Re: [PATCH] x86: retrieve and log CPU frequency information

Roger Pau Monné Thu, 14 May 2020 08:35:03 -0700

On Thu, May 14, 2020 at 03:38:18PM +0200, Jan Beulich wrote:
> On 14.05.2020 15:10, Roger Pau Monné wrote:
> > On Wed, Apr 15, 2020 at 01:55:24PM +0200, Jan Beulich wrote:
> >> While from just a single Skylake system it is already clear that we
> >> can't base any of our logic on CPUID leaf 15 [1] (leaf 16 is
> >> documented to be used for display purposes only anyway), logging this
> >> information may still give us some reference in case of problems as well
> >> as for future work. Additionally on the AMD side it is unclear whether
> >> the deviation between reported and measured frequencies is because of us
> >> not doing well, or because of nominal and actual frequencies being quite
> >> far apart.
> > 
> > Can you add some reference to the AMD implementation?
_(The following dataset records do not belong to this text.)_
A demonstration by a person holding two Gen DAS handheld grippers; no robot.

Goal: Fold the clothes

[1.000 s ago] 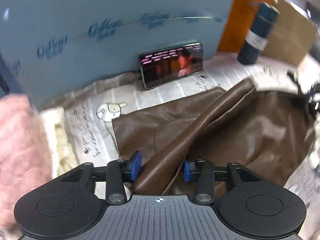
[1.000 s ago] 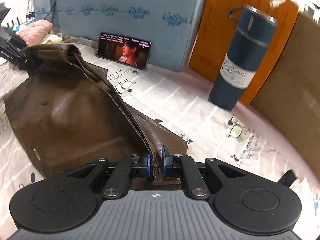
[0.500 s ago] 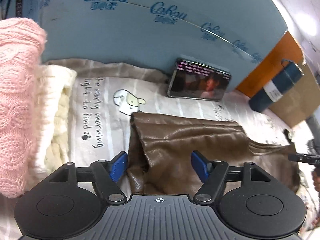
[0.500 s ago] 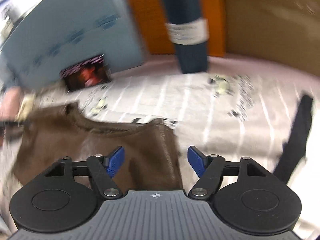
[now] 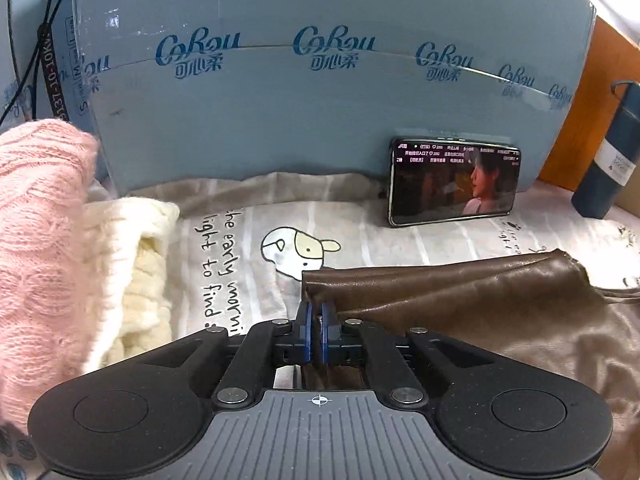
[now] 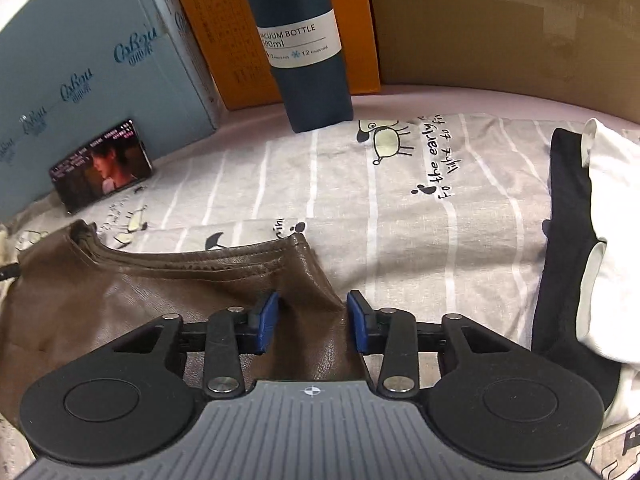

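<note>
Blue box [image 5: 320, 120] and vacuum bottle [image 6: 304, 40] stand shut, contents hidden.

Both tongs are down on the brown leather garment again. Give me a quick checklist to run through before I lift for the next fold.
1. Left tongs shut on the brown garment corner: ok.
2. Right tongs gripping: not ok; jaws closing, leather between them, pads not yet pressing.
3. Garment clear of the phone and vacuum bottle: ok.
4. Pink sweater and cream knit apart from the garment: ok.
5. Black-and-white clothing apart from the garment: ok.
6. Lower layers flat: cannot tell.
</note>
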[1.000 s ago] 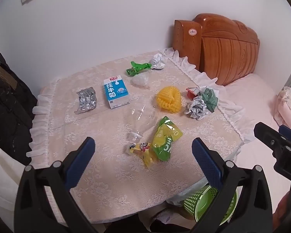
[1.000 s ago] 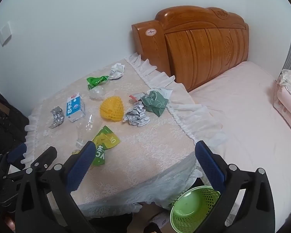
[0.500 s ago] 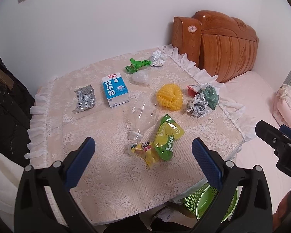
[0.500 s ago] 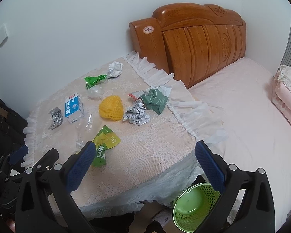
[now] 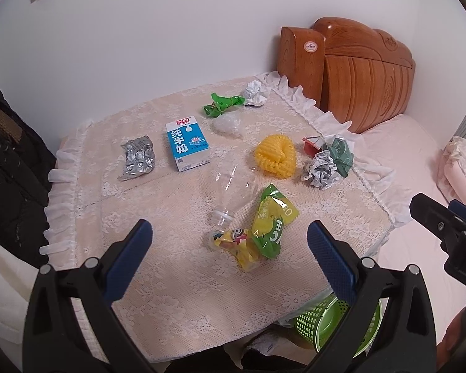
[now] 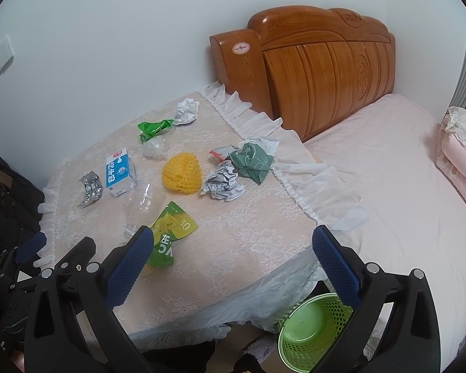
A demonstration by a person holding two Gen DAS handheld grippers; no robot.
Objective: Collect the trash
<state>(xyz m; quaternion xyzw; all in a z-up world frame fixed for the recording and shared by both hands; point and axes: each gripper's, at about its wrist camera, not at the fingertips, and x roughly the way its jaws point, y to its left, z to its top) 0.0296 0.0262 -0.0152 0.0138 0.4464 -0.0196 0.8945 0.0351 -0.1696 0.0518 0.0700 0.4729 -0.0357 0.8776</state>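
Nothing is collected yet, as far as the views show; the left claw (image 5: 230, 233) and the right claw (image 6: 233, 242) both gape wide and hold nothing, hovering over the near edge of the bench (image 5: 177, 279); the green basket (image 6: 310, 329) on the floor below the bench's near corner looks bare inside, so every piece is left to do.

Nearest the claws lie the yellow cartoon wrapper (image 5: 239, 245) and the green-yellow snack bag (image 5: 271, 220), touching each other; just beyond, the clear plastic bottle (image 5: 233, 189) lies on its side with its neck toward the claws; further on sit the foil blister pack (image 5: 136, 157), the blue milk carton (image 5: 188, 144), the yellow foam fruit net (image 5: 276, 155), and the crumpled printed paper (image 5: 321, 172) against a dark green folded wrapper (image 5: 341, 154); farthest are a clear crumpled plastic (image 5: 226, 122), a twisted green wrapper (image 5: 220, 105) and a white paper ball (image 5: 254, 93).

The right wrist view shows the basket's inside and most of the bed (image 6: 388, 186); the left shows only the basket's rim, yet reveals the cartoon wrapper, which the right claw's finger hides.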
I've looked at
> > the PMs and haven't been able to find a description of some of the
> > MSRs, like 0xC0010064.
> 
> Take a look at
> 
> https://developer.amd.com/resources/developer-guides-manuals/
> 
> I'm unconvinced a reference needs adding here.


Do you think it would be sensible to introduce some defines for at
least 0xC0010064? (ie: MSR_AMD_PSTATE_DEF_BASE)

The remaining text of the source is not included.